When it came to absolving himself of what the press called “the character issue,” Hart was his own worst enemy. When he first ran for president in 1984, it emerged that he had changed his name from Gary Hartpence and lied about his age by a few years, two sketchy things made even more sketchy by the candidate’s inability to understand that this type of behavior is unappealing to voters. His campaign identified the main problem as Hart’s “Gatsby issue”—meaning he was a small-town kid who lied about his backstory on his way to greatness. This, in the view of the Hart camp, didn't even warrant an apology.

“I am who I am, take it or leave it,” Hart declared in his speech, dropping out of the race. “And, frankly, I'm pretty happy with who I am.”

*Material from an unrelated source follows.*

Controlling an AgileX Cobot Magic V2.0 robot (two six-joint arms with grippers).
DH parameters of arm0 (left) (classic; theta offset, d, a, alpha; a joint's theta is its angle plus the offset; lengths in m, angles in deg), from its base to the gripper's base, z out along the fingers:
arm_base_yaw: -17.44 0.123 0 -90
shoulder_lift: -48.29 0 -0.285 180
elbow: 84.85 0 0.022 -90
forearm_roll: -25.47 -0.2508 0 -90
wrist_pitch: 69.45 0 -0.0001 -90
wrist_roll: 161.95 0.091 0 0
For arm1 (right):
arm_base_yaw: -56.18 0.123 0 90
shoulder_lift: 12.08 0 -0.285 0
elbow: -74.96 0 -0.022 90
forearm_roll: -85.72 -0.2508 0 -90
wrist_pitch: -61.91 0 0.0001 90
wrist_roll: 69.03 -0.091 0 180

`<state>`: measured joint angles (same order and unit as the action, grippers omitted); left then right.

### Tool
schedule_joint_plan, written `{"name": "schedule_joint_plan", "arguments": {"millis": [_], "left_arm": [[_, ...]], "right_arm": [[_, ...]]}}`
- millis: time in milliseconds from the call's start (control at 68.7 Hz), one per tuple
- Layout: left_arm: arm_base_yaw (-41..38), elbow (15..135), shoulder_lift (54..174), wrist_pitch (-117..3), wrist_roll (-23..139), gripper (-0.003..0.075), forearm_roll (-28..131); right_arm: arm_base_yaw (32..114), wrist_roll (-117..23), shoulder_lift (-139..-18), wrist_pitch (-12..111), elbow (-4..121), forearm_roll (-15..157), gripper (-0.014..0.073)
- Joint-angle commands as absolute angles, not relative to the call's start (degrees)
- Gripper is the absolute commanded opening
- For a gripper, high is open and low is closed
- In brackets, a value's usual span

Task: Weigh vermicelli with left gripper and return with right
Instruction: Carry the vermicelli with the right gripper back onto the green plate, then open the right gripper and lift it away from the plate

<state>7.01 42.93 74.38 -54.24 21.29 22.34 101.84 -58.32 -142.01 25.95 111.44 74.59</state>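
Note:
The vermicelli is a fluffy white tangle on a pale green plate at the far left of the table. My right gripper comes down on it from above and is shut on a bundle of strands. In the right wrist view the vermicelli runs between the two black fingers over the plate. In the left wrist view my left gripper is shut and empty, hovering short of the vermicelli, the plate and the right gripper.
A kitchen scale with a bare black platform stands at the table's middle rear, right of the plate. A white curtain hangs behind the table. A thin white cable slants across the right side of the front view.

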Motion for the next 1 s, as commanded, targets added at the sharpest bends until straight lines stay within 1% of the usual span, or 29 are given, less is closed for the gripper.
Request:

But by trying to convince people he was not weird—which is itself inherently weird—Hart appeared deeply ambivalent about the job he was campaigning for. "Only half of me wants to be president," he said, according to another Times article. "The other half wants to go write novels in Ireland.”

He tried to frame this as a virtue: The public should care about what the president says or does, not who the person was. But voters are naturally drawn to people they like. Donald Trump, beyond the extramarital affairs, is nearly Hart's polar opposite—he demonstrated next to no command of the issues during his campaign, but weathered scandal after scandal because he was able to make the Republican base feel that it could trust him, despite his documented history of saying things that weren't true. Hart created no such bond of trust.

"Everyone thought Hart was weird," Washington Post columnist Richard Cohen told Rolling Stone in 1988. "Define it how you want. We don't know how to write that… so you wait for the incident."

If you want to be a politician, chances are you have a vast internal emptiness that you seek to fill with external validation: In public, this might manifest in your running for president. But in private, that fundamental need plays out in more prurient, even sinister ways. Hart was not the first and certainly not the last male politician to burn the candle at both ends; his flaw was that his public character and charisma couldn't make up for his private shortcomings. That’s why Gary Hart’s lying and cheating brought him down in less than a week, whereas other politicians were able to get away with far worse scandals. Bill Clinton and Donald Trump, for all their sliminess, have the ability to charm, attract, and connect with people in a way Hart never could.

Hart wasn’t wrong that the public should value policies over a candidate's private life. But he failed to understand why Monkey Business would be such a big deal. People didn’t care because Hart was cheating. People cared because it finally confirmed—in glaring, embarrassing details—Hart’s gaping character flaws. Twenty years ago, the public wasn’t in the mood to look past those deficits in a presidential candidate, especially when the candidate didn’t appear to want the job that much. Times have changed.